Task to carry out
Output only this range of the data below: the line that contains "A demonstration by" through the final line, both ends included, each retyped exactly.

'''

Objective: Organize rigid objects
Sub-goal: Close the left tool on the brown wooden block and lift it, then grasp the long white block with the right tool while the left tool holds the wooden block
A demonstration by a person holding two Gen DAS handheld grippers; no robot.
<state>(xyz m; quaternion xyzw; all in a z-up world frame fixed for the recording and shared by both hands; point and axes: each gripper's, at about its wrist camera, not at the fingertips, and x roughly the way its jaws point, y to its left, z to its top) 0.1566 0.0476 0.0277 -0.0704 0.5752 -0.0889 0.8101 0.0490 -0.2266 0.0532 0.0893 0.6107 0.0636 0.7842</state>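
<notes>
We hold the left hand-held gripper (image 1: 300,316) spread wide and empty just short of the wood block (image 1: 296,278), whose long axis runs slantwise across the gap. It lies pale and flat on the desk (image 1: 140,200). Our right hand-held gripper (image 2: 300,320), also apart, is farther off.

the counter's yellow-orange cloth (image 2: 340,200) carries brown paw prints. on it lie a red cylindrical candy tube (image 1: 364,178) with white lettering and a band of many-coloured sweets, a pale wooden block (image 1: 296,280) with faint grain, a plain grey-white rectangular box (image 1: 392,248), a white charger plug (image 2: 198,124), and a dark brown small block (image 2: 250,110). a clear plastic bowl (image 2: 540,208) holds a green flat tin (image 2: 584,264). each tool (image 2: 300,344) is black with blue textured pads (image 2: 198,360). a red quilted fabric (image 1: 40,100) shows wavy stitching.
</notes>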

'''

Task response
A demonstration by a person holding two Gen DAS handheld grippers; no robot.
<state>(xyz m; quaternion xyzw; all in a z-up world frame fixed for the recording and shared by both hands; point and axes: each gripper's, at about its wrist camera, not at the fingertips, and x roughly the way its jaws point, y to its left, z to its top) 0.1566 0.0476 0.0277 -0.0704 0.5752 -0.0889 0.8101 0.0490 -0.2266 0.0532 0.0893 0.6107 0.0636 0.7842</state>
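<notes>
We hold the left hand-held gripper (image 1: 300,316) spread wide and empty just short of the wood block (image 1: 296,278), whose long axis runs slantwise across the gap. It lies pale and flat on the desk (image 1: 140,200). Our right hand-held gripper (image 2: 300,320), also apart, is farther off.

the counter's yellow-orange cloth (image 2: 340,200) carries brown paw prints. on it lie a red cylindrical candy tube (image 1: 364,178) with white lettering and a band of many-coloured sweets, a pale wooden block (image 1: 296,280) with faint grain, a plain grey-white rectangular box (image 1: 392,248), a white charger plug (image 2: 198,124), and a dark brown small block (image 2: 250,110). a clear plastic bowl (image 2: 540,208) holds a green flat tin (image 2: 584,264). each tool (image 2: 300,344) is black with blue textured pads (image 2: 198,360). a red quilted fabric (image 1: 40,100) shows wavy stitching.
</notes>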

The answer given above is complete as it stands.